Significa esto que todo está bien? Por supuesto que no, hay problemas que todo conocemos y que no hemos podido resolver aún. La deserción en los primeros años, el estiramiento de los plazos para concluir los estudios, los retos que presentan las nuevas tecnologías, la adaptación de los planes de estudio a una nueva organización de la sociedad son desafíos que ciertamente no se podrán enfrentar recortando fondos y frenando salarios. La Universidad de La Pampa, como otras, ha hecho esfuerzos para mostrar año a año a la comunidad lo que se hace en su aulas y laboratorios. Y tiene un Consejo Social, creado en 2004, como un órgano consultivo y de asesoramiento, un espacio institucional de diálogo y cooperación. Es el punto de convergencia donde la Universidad y la comunidad construyen agendas comunes para impulsar el desarrollo local.

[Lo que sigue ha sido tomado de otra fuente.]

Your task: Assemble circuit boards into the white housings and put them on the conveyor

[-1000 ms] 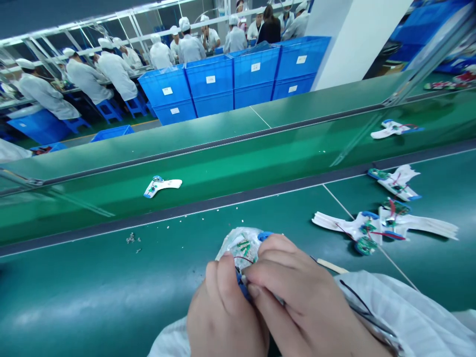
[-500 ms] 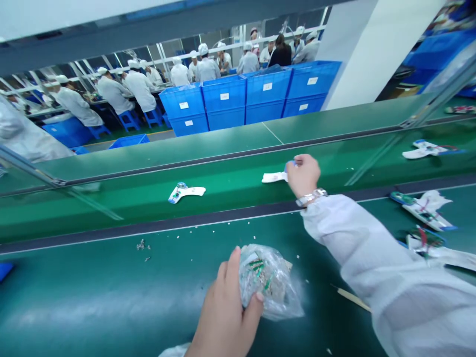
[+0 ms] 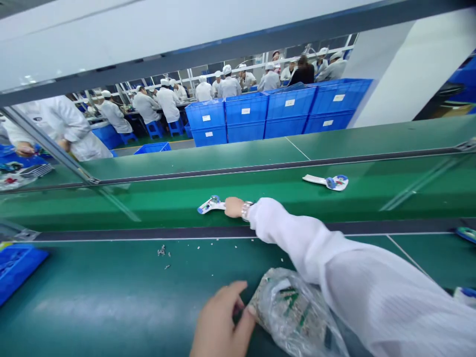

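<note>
My right hand reaches over the green belt, its fingers closed around the handle end of a white plastic device shell with blue edging and small parts inside. The fingertips are partly hidden. Farther right on the belt lies a second white device shell, with blue and red bits at its wide end. My left hand is at the near bench, thumb and fingers apart. Its thumb touches the edge of a clear plastic bag holding many small pale pieces and green strips. My right sleeve passes beside the bag.
Small metal parts and white scraps are scattered on the bench. A blue tray sits at the left edge. Metal frame bars rise beyond the belt. Blue crates and co-workers in white stand or sit behind.
My right hand has let go of one device shell and moved left onto the other. My left hand's fingers have come off the bag's top. The view has turned left.
</note>
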A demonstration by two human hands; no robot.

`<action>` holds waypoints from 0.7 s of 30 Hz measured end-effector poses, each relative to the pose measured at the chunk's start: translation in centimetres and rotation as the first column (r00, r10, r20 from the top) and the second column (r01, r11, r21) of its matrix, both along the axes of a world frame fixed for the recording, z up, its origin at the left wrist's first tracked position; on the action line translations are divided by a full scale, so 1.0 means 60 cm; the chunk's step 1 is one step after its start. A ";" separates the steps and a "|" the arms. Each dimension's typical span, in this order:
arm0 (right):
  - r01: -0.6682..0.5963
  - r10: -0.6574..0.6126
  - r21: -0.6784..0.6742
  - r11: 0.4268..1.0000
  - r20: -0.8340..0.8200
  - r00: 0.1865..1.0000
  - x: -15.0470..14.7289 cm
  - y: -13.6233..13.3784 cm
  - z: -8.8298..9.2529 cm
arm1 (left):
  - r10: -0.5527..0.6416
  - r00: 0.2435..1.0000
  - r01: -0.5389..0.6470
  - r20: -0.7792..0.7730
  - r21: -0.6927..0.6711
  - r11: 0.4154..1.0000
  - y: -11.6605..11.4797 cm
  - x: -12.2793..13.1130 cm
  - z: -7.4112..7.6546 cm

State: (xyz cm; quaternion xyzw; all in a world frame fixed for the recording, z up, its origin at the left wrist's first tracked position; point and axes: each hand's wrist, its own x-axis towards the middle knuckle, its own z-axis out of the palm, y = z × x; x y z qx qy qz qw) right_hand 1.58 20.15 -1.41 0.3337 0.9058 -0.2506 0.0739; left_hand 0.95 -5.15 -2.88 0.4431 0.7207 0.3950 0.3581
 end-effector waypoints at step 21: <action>-0.603 0.581 -0.224 0.765 -0.163 0.798 0.337 -0.159 0.118 | -0.191 0.683 0.385 0.705 -0.126 0.914 -0.003 0.042 0.067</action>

Esta nueva Marcha Federal Universitaria por la educación, la universidad pública y la ciencia nacional será la cuarta, tras las realizadas en abril y octubre de 2024, y en septiembre de 2025. Un detalle que confirma el escaso interés del Gobierno por las Universidades Nacionales es que la segunda marcha fue seguida por el primer veto a la Ley de Financiamiento. Espero que esta marcha sea tan multitudinaria como las anteriores. El Sistema de Universidades Nacionales es una construcción y un logro de todos los argentinos, que contribuyen a sostenerlo con sus impuestos. Es una vía para la realización individual y el ascenso social, pero también una inversión que el país hace para contar con los profesionales necesarios, un ámbito para la realización de investigaciones científicas y tecnológicas, y la difusión de los avances a la comunidad.
* Profesional Investigador INTA (Jubilado) y Profesor Adjunto Regular UNLPam (Retirado). Centro Pampeano de Estudios Sociales y Políticos.